- [Work order]:
Each line of the data below goes into the copy exactly; pictures do not.

- [Dataset extract]:

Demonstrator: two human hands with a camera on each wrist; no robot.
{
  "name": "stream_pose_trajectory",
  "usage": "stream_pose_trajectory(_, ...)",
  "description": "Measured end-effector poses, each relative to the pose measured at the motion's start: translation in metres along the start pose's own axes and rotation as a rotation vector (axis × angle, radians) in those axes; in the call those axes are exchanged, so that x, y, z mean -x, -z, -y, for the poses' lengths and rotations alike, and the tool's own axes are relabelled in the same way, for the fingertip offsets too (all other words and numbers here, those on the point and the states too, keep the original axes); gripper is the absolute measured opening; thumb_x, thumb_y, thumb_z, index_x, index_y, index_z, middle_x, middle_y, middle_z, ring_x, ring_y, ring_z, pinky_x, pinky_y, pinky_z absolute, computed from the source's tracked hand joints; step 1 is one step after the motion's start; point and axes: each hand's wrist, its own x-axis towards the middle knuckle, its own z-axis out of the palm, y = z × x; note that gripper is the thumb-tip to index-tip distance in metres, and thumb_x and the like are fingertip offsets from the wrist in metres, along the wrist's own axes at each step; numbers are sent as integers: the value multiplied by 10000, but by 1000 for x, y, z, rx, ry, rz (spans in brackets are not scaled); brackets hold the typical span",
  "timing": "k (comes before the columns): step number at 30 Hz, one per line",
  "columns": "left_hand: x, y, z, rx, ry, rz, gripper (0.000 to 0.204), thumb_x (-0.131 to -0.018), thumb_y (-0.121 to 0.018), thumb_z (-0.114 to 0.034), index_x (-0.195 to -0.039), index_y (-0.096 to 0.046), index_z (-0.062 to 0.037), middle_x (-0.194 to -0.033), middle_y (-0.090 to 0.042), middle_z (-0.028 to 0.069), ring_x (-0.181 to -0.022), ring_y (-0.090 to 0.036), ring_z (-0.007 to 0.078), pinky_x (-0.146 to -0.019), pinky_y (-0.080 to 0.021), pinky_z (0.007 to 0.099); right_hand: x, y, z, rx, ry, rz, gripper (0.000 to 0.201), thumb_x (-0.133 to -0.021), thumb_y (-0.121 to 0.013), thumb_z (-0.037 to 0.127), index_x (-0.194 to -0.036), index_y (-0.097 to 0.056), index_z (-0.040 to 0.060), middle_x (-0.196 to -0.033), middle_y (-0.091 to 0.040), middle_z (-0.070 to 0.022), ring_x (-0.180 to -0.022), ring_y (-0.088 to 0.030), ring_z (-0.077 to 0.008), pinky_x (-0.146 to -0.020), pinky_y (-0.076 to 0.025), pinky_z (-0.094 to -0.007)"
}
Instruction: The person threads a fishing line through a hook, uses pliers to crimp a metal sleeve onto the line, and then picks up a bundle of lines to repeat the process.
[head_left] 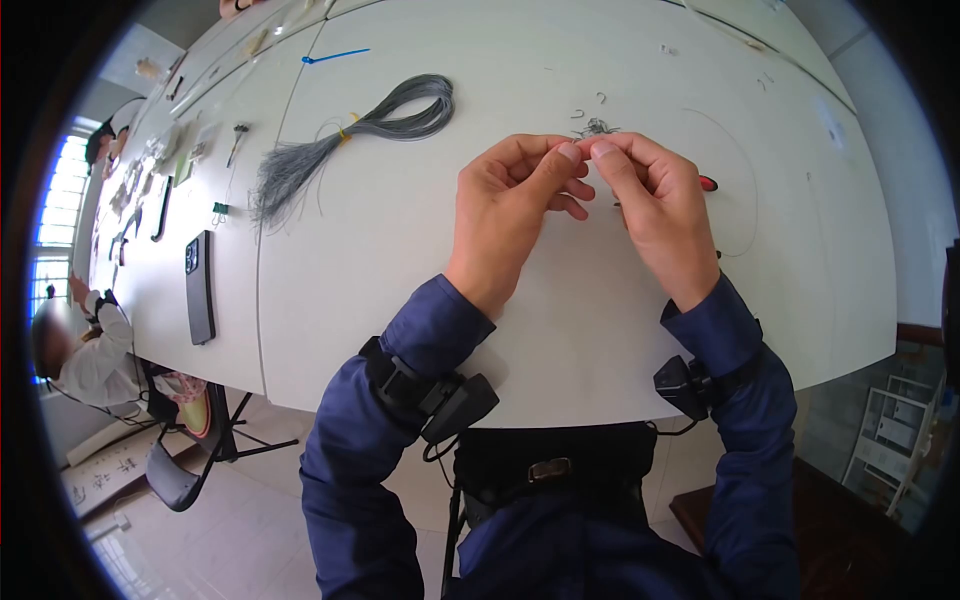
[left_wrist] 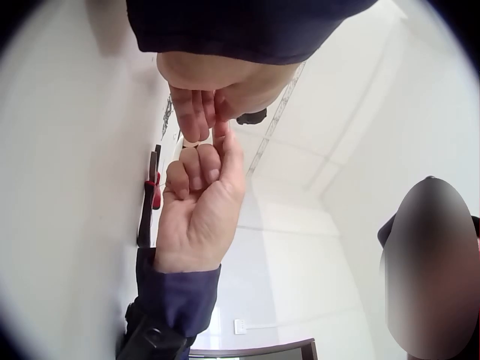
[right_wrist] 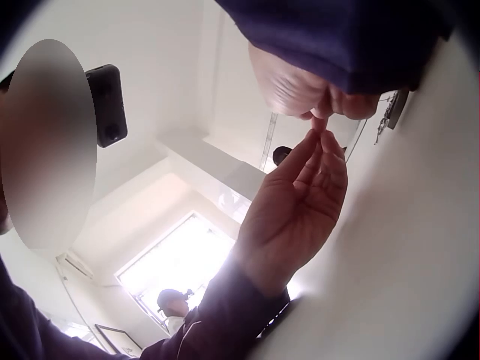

- [Output below]:
Demonstrator: two human hands with a camera on each wrist; no robot.
{
  "name": "stream_pose_trajectory",
  "usage": "stream_pose_trajectory(_, ...)",
  "description": "Measured end-effector poses, each relative to the pose measured at the motion's start: translation in metres along the start pose's own axes and rotation as a rotation vector (axis × angle, radians) in those axes; in the call those axes are exchanged, so that x, y, z mean -x, -z, -y, for the poses' lengths and rotations alike, and the tool's own axes are relabelled in the same way, for the fingertip offsets too (all other words and numbers here, those on the point and the states too, keep the original axes); gripper is the absolute measured opening; thumb_x, thumb_y, thumb_z, index_x, index_y, index_z, middle_x, middle_y, middle_z, ring_x, ring_y, ring_z, pinky_x, pinky_y, pinky_z absolute, computed from the source's tracked hand joints; step 1 is one step after the motion's start; point and axes: each hand's wrist, its own x-axis towards the middle knuckle, its own z-axis out of the palm, y = z × x; note that gripper is the thumb-tip to index-tip distance in metres, and thumb_x and the like are fingertip offsets from the wrist in metres, along the wrist's own axes at each step; numbers are sent as integers: the value multiplied by 10000, but by 1000 for x, y, z, rx, ry, rz (spans in brackets are not scaled); brackets hold the typical span",
  "timing": "k (comes before the columns): step number at 30 Hz, one per line",
  "columns": "left_hand: x, y, z, rx, ry, rz, gripper (0.000 to 0.204), thumb_x (-0.131 to -0.018), thumb_y (-0.121 to 0.018), thumb_z (-0.114 to 0.034), index_x (-0.195 to -0.039), index_y (-0.096 to 0.046), index_z (-0.062 to 0.037), middle_x (-0.194 to -0.033), middle_y (-0.090 to 0.042), middle_z (-0.028 to 0.069), ring_x (-0.181 to -0.022), ring_y (-0.090 to 0.036), ring_z (-0.007 to 0.078), pinky_x (-0.146 to -0.019), pinky_y (-0.080 to 0.021), pinky_z (0.007 to 0.099); right_hand: x, y, z, rx, ry, rz, gripper (0.000 to 0.201), thumb_x (-0.133 to -0.021), thumb_y (-0.121 to 0.013), thumb_z (-0.037 to 0.127), index_x (-0.194 to -0.036), index_y (-0.097 to 0.056), index_z (-0.040 to 0.060), middle_x (-0.196 to -0.033), middle_y (-0.091 to 0.040), middle_z (-0.070 to 0.022), ring_x (-0.180 to -0.022), ring_y (-0.088 to 0.030), ring_z (-0.077 to 0.008), pinky_x (-0.146 to -0.020), pinky_y (-0.076 to 0.025), pinky_z (-0.094 to -0.007)"
}
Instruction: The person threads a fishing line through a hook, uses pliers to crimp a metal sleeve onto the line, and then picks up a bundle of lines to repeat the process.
[head_left] 
[left_wrist] 
[right_wrist] 

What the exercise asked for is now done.